__Problem__: Using the material that follows, work out how many lines include the word "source". Your answer should be that number only.
——————
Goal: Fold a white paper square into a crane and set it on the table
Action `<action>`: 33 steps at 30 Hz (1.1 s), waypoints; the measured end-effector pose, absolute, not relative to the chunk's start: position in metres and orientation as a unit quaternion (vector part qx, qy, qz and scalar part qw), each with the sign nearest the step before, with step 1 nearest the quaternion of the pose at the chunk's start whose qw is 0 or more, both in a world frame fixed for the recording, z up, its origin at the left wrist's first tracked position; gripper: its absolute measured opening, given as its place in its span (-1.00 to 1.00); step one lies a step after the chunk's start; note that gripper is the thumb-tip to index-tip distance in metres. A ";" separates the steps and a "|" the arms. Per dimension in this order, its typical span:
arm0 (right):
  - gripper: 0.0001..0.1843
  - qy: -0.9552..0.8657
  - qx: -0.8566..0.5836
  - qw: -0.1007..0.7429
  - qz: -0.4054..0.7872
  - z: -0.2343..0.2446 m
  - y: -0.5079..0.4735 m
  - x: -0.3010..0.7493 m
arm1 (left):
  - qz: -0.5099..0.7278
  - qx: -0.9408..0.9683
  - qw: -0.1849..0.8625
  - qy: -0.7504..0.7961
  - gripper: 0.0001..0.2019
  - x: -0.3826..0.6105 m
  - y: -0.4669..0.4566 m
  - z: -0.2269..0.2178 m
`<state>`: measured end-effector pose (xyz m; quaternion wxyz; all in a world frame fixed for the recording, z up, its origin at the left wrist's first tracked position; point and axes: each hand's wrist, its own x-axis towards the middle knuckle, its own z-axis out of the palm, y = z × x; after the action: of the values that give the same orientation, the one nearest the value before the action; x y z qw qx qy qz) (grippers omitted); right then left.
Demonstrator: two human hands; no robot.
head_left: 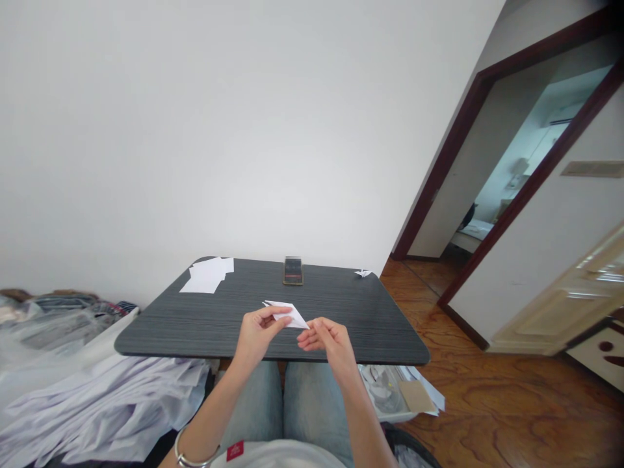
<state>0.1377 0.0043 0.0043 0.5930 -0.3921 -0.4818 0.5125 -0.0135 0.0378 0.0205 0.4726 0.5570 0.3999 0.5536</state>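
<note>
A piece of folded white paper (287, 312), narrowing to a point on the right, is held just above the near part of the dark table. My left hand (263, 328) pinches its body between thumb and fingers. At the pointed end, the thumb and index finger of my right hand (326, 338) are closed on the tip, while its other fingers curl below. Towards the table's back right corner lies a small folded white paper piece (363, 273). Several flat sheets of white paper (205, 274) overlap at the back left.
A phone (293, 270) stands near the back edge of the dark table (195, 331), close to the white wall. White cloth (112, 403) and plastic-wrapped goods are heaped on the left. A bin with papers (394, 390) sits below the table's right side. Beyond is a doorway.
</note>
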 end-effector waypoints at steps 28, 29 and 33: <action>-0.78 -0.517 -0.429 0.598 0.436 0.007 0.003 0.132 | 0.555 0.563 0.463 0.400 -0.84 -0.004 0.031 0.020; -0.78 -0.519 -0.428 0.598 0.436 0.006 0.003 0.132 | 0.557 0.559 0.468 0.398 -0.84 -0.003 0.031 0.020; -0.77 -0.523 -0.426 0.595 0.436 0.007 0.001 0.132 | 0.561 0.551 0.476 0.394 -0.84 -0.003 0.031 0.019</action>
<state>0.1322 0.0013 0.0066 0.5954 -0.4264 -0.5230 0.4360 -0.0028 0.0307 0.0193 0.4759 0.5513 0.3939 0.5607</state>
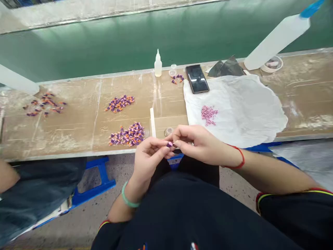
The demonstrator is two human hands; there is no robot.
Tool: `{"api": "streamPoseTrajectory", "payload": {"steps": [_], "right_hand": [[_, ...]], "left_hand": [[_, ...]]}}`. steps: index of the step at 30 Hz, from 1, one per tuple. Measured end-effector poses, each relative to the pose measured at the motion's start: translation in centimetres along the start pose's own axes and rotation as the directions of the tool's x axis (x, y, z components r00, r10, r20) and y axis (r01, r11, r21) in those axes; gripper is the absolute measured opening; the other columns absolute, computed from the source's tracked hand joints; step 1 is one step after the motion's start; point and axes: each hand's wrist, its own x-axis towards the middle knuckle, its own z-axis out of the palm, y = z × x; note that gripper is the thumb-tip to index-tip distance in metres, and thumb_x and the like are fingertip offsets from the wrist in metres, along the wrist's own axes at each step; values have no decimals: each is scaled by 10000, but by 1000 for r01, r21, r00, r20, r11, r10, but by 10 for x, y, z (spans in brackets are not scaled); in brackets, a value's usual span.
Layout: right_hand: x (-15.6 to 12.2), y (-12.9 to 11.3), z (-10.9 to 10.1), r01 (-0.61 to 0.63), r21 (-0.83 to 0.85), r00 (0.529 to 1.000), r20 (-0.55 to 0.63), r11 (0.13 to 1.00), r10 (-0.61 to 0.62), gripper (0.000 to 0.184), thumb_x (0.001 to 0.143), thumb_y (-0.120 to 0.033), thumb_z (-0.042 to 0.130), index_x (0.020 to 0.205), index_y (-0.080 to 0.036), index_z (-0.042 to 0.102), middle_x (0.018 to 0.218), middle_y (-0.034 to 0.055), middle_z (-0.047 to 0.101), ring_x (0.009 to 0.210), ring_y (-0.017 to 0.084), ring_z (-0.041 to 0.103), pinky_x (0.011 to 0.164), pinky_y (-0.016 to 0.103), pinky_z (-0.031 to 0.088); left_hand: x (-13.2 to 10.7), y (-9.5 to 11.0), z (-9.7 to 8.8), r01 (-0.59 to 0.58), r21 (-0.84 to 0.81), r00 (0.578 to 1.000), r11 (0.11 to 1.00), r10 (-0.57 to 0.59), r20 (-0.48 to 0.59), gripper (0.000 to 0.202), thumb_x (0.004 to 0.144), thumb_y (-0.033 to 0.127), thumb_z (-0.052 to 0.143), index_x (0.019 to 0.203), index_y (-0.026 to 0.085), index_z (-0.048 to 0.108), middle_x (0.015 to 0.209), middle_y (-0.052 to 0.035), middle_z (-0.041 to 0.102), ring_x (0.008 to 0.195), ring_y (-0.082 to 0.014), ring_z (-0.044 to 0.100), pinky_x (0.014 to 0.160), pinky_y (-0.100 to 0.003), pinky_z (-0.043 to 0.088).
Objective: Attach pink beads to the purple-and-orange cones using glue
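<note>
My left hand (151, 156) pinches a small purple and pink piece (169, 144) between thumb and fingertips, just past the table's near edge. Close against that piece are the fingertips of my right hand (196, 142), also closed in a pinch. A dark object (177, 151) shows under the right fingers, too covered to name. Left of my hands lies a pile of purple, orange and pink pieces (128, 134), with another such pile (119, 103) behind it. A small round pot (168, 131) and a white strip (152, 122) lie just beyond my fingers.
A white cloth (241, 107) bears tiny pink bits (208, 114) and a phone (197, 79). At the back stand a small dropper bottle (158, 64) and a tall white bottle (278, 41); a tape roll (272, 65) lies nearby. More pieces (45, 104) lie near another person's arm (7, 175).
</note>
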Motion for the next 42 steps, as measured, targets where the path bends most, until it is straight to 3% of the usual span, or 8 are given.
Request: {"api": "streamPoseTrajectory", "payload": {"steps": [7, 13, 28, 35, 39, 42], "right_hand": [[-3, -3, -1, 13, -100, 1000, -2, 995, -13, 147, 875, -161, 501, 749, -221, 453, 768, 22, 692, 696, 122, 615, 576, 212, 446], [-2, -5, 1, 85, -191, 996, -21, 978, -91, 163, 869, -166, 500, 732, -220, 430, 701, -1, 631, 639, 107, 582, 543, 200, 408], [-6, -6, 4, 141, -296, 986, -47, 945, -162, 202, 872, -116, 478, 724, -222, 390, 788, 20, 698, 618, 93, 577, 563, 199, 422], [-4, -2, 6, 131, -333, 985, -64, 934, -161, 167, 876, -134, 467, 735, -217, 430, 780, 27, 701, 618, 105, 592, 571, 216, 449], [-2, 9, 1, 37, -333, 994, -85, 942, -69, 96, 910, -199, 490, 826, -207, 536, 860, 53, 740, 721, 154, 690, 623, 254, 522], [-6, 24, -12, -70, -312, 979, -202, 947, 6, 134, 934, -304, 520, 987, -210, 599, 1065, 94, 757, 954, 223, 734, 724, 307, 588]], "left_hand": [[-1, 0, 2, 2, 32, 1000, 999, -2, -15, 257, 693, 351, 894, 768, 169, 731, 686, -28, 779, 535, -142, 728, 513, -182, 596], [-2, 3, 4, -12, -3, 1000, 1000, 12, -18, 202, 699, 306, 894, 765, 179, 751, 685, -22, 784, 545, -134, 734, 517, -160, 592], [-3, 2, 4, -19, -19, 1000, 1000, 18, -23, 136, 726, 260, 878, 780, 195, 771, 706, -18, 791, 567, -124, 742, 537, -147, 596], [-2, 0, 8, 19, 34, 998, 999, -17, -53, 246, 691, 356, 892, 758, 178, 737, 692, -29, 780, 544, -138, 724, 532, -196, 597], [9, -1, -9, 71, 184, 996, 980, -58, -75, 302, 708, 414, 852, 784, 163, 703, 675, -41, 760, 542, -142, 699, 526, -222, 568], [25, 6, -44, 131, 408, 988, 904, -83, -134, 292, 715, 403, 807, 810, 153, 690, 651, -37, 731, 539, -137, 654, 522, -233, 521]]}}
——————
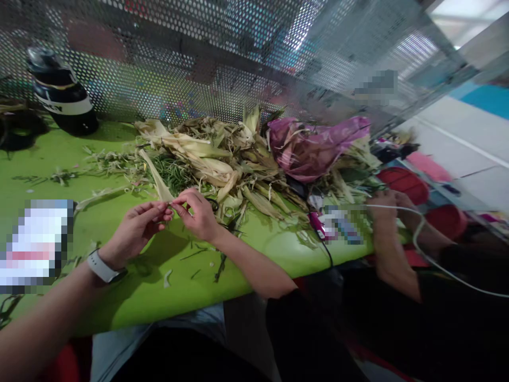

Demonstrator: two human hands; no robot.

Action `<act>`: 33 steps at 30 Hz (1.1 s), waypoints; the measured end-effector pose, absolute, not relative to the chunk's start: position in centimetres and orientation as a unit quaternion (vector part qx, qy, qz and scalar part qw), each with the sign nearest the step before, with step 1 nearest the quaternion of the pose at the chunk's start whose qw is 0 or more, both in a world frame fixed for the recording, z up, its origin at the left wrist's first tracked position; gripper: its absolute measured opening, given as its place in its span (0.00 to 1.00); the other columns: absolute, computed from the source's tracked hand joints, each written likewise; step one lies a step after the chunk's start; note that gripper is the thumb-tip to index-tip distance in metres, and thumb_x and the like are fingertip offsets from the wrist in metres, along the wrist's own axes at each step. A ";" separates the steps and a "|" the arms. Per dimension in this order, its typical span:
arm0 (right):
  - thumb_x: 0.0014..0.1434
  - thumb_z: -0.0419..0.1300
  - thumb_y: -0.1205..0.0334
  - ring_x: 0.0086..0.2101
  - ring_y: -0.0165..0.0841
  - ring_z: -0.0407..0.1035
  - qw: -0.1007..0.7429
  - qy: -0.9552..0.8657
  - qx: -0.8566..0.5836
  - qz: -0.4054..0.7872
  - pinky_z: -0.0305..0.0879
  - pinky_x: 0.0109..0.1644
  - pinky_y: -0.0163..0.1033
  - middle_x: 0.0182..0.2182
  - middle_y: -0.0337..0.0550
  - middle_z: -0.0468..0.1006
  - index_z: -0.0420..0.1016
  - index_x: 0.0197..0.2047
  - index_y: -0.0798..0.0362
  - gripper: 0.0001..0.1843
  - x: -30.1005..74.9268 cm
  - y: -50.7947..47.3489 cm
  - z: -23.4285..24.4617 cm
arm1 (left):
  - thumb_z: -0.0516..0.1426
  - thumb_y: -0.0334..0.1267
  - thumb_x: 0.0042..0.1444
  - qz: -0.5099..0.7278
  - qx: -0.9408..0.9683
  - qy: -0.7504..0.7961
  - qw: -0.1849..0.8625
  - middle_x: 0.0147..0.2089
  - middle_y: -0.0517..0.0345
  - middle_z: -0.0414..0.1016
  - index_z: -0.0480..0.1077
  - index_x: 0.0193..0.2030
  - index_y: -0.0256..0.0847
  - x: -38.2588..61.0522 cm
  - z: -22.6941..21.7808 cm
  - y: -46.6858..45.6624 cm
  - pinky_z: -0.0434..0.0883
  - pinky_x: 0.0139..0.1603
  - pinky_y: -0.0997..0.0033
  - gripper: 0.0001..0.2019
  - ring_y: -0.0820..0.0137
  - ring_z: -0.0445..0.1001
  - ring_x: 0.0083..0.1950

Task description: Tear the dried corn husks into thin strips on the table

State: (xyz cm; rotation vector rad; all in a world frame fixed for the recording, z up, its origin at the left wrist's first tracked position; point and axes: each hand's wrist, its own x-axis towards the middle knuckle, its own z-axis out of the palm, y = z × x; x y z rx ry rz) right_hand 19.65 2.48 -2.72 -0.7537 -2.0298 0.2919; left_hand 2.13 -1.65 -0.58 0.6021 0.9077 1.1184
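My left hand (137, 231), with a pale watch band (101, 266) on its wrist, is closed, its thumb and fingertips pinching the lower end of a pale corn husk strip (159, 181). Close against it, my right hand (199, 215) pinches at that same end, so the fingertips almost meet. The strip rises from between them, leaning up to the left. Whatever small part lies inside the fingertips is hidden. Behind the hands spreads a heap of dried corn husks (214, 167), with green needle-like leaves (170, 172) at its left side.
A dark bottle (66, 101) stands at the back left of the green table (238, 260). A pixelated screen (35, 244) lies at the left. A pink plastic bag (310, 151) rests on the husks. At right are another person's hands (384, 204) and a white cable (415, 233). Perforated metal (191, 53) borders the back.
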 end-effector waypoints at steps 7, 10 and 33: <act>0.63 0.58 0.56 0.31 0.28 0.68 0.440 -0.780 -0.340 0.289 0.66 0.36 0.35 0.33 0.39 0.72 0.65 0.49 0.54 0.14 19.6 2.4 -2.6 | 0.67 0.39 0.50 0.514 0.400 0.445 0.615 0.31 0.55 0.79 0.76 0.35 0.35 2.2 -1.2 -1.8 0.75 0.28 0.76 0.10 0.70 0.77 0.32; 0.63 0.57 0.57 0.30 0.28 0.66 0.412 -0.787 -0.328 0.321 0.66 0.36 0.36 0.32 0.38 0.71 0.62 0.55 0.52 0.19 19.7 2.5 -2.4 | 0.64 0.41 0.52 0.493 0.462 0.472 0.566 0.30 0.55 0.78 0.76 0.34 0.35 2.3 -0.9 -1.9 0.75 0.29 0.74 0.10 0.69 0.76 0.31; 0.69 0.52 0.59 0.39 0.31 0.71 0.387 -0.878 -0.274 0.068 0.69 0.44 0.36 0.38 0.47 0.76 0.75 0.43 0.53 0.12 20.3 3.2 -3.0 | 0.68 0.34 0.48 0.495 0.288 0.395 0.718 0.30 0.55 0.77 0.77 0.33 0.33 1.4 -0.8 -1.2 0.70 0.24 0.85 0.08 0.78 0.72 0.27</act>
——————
__Response area__: 2